Estados Unidos

España mueve el tablero en Atlanta para salir del atasco tras el empate inicial

Hace 1 hora
España mueve el tablero en Atlanta para salir del atasco tras el empate inicial

Imagen: El País

España llegó a Atlanta obligada a reaccionar tras el 0-0 ante Cabo Verde y lo hizo con una sacudida en su once. Luis de la Fuente apostó por Lamine Yamal, Pedro Porro, Dani Olmo y Baena para darle más filo a una selección que no puede permitirse otro tropiezo.

España salió a jugar en Atlanta con el margen de error ya reducido al mínimo. Después del decepcionante 0-0 frente a Cabo Verde en su estreno, Luis de la Fuente decidió intervenir sobre el equipo con cuatro cambios de entrada: Lamine Yamal, Pedro Porro, Dani Olmo y Álex Baena aparecieron en el once titular con la misión de reactivar a una selección que, por fútbol y por nombre, está obligada a ofrecer mucho más que una posesión estéril. El mensaje del seleccionador fue claro desde el inicio: la Roja necesitaba más desborde, más pausa entre líneas y más colmillo en el último tercio para no dejar que el partido se convirtiera otra vez en un ejercicio de frustración.

La apuesta de De la Fuente no es menor porque toca piezas que pueden alterar por completo el perfil del equipo.
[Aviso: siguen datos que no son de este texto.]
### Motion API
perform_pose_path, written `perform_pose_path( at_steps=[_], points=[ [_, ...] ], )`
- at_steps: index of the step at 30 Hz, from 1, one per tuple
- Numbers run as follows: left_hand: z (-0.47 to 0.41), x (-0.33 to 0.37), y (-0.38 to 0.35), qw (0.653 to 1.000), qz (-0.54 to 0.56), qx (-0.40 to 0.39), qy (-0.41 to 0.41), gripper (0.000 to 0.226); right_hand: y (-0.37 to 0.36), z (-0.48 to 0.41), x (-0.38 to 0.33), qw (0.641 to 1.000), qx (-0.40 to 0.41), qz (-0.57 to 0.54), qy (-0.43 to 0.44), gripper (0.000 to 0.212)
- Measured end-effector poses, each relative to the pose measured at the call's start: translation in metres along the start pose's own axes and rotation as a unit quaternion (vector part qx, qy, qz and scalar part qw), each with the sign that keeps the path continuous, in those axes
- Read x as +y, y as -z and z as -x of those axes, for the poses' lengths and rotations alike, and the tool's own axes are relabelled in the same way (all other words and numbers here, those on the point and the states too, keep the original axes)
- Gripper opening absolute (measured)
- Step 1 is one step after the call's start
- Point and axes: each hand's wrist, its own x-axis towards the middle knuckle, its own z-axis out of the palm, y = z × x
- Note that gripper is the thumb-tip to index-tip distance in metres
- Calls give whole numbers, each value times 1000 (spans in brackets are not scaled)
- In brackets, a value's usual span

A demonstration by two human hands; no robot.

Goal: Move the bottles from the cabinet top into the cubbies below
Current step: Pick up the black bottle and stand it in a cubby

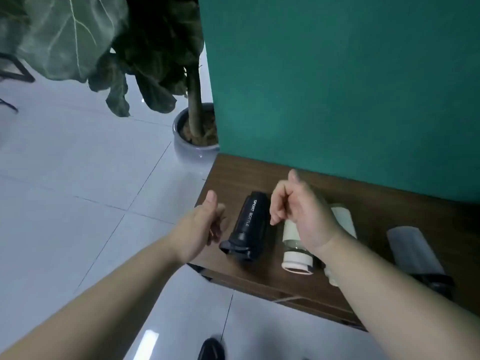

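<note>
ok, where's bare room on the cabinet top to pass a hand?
Free: the strip of brown wooden cabinet top between the teal wall and the bottles, and the left corner beside the black sport bottle. Crowded: the front edge, where black bottle, white bottle and grey bottle lie side by side.

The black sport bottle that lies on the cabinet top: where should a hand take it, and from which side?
Take the black sport bottle around its smooth barrel, near the "SPORT BOTTLE" lettering, coming from above-left. It lies on its side, cap end toward the front edge of the cabinet top. The open left hand is already beside it, and that flank is free; the white bottle lies close on the right.
</note>
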Motion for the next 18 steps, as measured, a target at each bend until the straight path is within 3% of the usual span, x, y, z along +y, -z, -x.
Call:
perform_pose_path(
  at_steps=[6,11,13,18],
  points=[
    [16,-105,-26,992,121,43,-10,99,-19,7,82,975,29,208,71,18],
    [42,-168,-53,981,178,63,-40,112,-36,20,139,911,46,399,92,67],
    [55,-185,-62,978,186,77,-52,110,-43,24,162,865,33,487,117,83],
    [97,-221,-85,966,222,112,-70,99,-55,29,191,741,35,658,131,89]
  ],
)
Lamine aporta ruptura y amenaza constante en el uno contra uno; Porro, amplitud y una salida más agresiva por el costado; Dani Olmo, lectura entre líneas y capacidad para acelerar en espacios cerrados; Baena, llegada y último pase. En conjunto, las modificaciones apuntan a corregir el gran problema que dejó el debut: un dominio que no se tradujo en ocasiones claras ni en goles. La selección española, que suele ser juzgada por la calidad de su juego pero también por su capacidad para resolver partidos cerrados, llegaba a este segundo compromiso con la presión de demostrar que el tropiezo inicial fue una anomalía y no una señal de alarma.

El contexto importa porque esta clase de torneos no perdonan la inercia. Cuando una favorita arranca con dudas, el debate deja de ser puramente futbolístico y pasa a ser competitivo: ya no se trata solo de jugar bien, sino de sumar, imponer jerarquía y evitar que el grupo se complique antes de tiempo. En ese escenario, el choque ante Arabia Saudí se presentaba como una prueba útil para medir la madurez de una plantilla que combina juventud, talento y expectativas altas. De la Fuente, en ese sentido, ha dejado claro que no se refugia en la repetición automática del once: entiende que la selección necesita soluciones y que a veces la forma más rápida de corregir el atasco es mover las piezas que pueden cambiar el ritmo del partido.

Para España, el partido en Atlanta no era solo una cuestión de puntos o de clasificación. Era una pequeña prueba de autoridad. Una selección con aspiraciones serias no puede vivir de la nostalgia del buen toque ni esperar que el talento aparezca por inercia; tiene que convertirlo en ventaja real. Por eso estos cambios pesan más de lo que parece: hablan de un equipo que busca recuperar confianza, pero también de un seleccionador que asume que, en un Mundial, cada empate temprano puede terminar costando mucho más de lo previsto.